Detailed Description

  1. Significance Premature newborns may be particularly vulnerable to the effects of toxic chemicals in the environment because of their small body size, immature hepatic and renal clearance mechanisms, and rapid rate of development. Approximately 8% of neonates in the United States require admission to a NICU following birth; thus over 300,000 infants annually are exposed to the chemical-intensive hospital environment during a developmentally vulnerable period. Infants cared for in the NICU have increased risk of developmental delay, cognitive dysfunction, attention deficit hyperactivity disorder, and autism that is only partially explained by degree of prematurity or severity of clinical disease. Abnormalities found on neuroimaging are relatively insensitive predictors of long-term cognitive and behavioral outcome. Moreover, many medical conditions associated with prematurity, such as chronic lung disease and retinopathy of prematurity, are incompletely predicted by gestational age at birth or severity of newborn illness. The study team hypothesizes that a portion of the neurocognitive, social, and somatic impairments seen in NICU graduates are attributable to potentially preventable NICU-based exposures.

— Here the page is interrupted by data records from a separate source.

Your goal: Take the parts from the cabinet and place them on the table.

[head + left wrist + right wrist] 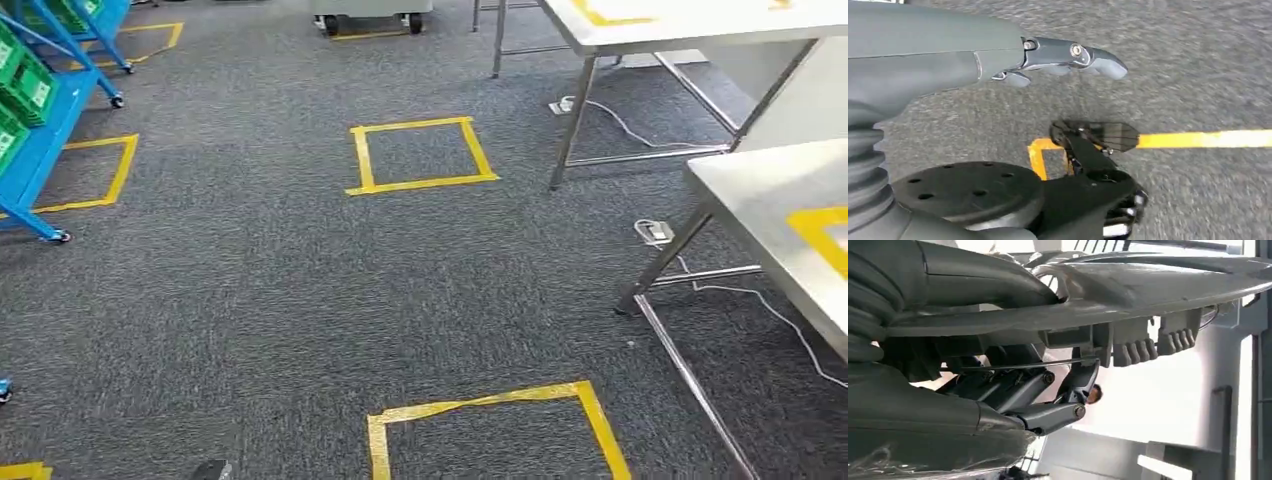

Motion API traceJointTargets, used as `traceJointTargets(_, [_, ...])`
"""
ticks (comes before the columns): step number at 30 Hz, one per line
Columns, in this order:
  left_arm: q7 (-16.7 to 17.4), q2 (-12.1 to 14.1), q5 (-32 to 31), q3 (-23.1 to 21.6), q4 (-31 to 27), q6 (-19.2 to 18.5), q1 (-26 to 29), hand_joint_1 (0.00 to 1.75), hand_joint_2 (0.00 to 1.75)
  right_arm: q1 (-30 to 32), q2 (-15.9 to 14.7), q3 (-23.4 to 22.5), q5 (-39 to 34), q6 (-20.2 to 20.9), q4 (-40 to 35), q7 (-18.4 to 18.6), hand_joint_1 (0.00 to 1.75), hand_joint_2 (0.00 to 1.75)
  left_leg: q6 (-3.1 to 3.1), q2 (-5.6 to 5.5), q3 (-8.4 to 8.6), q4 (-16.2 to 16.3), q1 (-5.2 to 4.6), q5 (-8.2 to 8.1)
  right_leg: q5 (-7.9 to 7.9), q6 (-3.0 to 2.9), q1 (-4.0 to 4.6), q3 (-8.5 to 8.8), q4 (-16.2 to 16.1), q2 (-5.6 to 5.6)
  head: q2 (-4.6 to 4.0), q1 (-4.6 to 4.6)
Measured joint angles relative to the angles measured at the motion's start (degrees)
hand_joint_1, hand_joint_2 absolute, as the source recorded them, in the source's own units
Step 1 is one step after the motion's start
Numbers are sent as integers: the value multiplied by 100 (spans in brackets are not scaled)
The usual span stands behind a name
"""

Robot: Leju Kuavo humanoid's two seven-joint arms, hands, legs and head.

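In the right wrist view my right hand [1043, 410] grips a large grey moulded part [1128, 305] with ribbed clips along one edge; its thumb lies on one side and the dark fingers on the other. My left hand [1058, 55] hangs over the carpet with its fingers stretched out and nothing in it. The blue cabinet [45, 120] with green bins [28, 85] stands at the far left of the head view. A steel table [760, 200] with a yellow tape mark [820, 228] stands at the right.
A second steel table [690, 20] stands further back on the right. Yellow tape squares [420, 155] mark the grey carpet, one close in front [500, 425]. White cables [640, 130] and a floor socket [655, 232] lie by the table legs.
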Motion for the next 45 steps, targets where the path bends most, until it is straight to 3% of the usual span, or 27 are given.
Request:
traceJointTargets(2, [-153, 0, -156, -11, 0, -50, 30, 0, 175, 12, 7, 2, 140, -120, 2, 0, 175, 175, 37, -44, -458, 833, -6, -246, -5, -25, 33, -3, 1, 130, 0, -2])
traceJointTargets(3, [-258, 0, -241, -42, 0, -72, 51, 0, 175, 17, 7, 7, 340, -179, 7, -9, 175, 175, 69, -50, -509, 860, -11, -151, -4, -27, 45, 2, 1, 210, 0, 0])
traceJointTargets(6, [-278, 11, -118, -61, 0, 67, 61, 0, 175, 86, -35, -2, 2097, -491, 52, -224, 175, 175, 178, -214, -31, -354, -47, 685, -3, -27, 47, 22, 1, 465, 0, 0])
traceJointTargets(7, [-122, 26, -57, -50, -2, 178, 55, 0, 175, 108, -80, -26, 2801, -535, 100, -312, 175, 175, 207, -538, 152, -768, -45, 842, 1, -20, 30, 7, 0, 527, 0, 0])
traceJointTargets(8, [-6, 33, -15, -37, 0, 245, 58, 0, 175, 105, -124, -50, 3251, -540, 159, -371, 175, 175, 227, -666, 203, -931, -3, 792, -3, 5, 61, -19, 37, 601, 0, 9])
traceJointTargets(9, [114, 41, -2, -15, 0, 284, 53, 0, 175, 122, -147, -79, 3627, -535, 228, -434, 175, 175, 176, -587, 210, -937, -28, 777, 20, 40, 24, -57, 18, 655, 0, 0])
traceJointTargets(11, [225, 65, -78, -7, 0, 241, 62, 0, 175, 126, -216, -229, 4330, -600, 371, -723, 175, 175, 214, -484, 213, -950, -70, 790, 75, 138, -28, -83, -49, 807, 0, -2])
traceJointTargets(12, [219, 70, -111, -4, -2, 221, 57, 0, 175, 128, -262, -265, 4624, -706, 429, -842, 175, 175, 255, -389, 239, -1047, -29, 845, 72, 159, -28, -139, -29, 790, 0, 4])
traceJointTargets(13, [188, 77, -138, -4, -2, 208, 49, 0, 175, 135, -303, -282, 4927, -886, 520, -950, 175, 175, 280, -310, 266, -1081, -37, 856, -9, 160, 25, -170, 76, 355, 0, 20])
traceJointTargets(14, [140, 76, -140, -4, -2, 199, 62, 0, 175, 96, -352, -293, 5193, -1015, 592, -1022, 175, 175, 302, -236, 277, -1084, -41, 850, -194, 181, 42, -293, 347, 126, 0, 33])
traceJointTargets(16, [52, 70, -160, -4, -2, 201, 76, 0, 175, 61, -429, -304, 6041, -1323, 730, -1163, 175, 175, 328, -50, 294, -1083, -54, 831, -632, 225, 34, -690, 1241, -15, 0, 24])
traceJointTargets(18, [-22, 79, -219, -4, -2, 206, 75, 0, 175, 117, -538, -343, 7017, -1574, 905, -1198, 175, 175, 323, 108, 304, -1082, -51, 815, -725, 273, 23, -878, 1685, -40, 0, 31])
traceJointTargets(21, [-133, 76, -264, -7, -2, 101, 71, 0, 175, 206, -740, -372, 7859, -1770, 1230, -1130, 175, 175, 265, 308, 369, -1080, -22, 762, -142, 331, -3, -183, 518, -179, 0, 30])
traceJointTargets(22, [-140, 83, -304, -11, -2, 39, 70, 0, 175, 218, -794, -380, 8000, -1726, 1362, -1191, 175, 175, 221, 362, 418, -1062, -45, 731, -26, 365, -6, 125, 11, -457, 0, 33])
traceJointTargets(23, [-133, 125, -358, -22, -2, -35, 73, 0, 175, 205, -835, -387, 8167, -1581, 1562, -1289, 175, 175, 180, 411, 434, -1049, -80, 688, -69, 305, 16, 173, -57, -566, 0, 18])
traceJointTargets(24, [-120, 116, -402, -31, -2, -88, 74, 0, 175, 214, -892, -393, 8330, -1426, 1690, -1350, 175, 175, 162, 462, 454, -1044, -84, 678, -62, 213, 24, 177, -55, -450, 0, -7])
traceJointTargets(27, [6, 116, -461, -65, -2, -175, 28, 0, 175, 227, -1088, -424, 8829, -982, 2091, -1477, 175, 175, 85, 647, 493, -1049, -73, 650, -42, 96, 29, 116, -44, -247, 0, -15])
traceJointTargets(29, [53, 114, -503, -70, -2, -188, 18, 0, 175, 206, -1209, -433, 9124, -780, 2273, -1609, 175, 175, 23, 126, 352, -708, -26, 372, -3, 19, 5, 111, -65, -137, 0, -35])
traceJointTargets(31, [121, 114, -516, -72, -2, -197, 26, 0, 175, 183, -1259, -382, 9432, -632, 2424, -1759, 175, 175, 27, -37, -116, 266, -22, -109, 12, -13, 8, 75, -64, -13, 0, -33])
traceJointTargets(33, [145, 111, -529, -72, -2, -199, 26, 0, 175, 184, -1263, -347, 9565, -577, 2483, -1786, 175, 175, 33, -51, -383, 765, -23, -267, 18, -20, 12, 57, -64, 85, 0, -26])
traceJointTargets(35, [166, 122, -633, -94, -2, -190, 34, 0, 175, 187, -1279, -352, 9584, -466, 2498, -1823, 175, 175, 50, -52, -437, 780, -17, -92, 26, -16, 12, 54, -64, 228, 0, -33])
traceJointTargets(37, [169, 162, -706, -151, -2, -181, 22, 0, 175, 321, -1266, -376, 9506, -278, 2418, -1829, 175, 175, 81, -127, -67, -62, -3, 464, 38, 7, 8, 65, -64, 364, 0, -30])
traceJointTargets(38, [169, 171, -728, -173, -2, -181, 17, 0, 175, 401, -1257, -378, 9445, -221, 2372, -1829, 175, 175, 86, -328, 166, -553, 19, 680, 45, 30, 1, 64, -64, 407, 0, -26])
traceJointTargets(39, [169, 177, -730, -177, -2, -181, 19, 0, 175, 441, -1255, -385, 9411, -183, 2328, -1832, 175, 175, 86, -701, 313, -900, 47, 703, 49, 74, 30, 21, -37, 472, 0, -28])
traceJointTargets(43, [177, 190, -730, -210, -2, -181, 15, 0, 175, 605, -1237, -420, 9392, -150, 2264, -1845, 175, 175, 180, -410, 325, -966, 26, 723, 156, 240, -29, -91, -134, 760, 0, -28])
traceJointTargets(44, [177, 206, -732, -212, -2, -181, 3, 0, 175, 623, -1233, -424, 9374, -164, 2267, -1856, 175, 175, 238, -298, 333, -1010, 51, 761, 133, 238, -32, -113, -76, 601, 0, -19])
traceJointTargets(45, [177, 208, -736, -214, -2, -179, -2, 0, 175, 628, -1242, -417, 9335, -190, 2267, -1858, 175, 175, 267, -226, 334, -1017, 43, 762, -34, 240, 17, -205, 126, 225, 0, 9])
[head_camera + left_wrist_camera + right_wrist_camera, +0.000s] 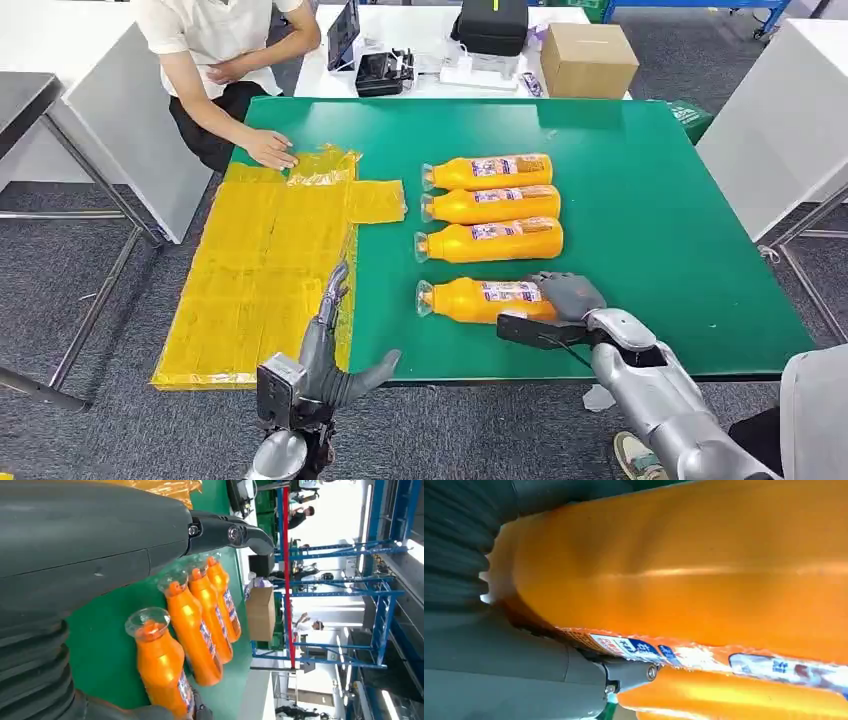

    As NICU care has matured, survival is likely for all but the most premature infants. The research emphasis is therefore shifting from survival to developing methods for improving the long term growth and development of the patients. The study team believes this research strategy must examine the potential contribution of environmental exposures that occur during the NICU stay as predictors of outcome. All subjects in the proposed study are cared for in the NICU - therefore comparisons are internally valid. While findings may not be generalizable to non-NICU populations, the potential positive impact of this work on thousands of NICU graduates makes this work a high impact public health priority. The study team's focus moderately premature infants as these infants generally experience much of the third trimester developmental window ex utero in the NICU, but generally have low rates of significant disease related to prematurity (such as intraventricular hemorrhage, bronchopulmonary dysplasia, etc). Studies of in utero exposure to common environmental chemicals and stress indicate the vulnerability of developmentally immature individuals during this same developmental window. It is therefore logical to assess whether ex utero exposures occurring in the NICU act similarly. Additionally, small cross-sectional studies indicate the high exposure levels faced by NICU inpatients. Through this study, the study team's plan to characterize the role of hospital-based exposures on preterm infant development.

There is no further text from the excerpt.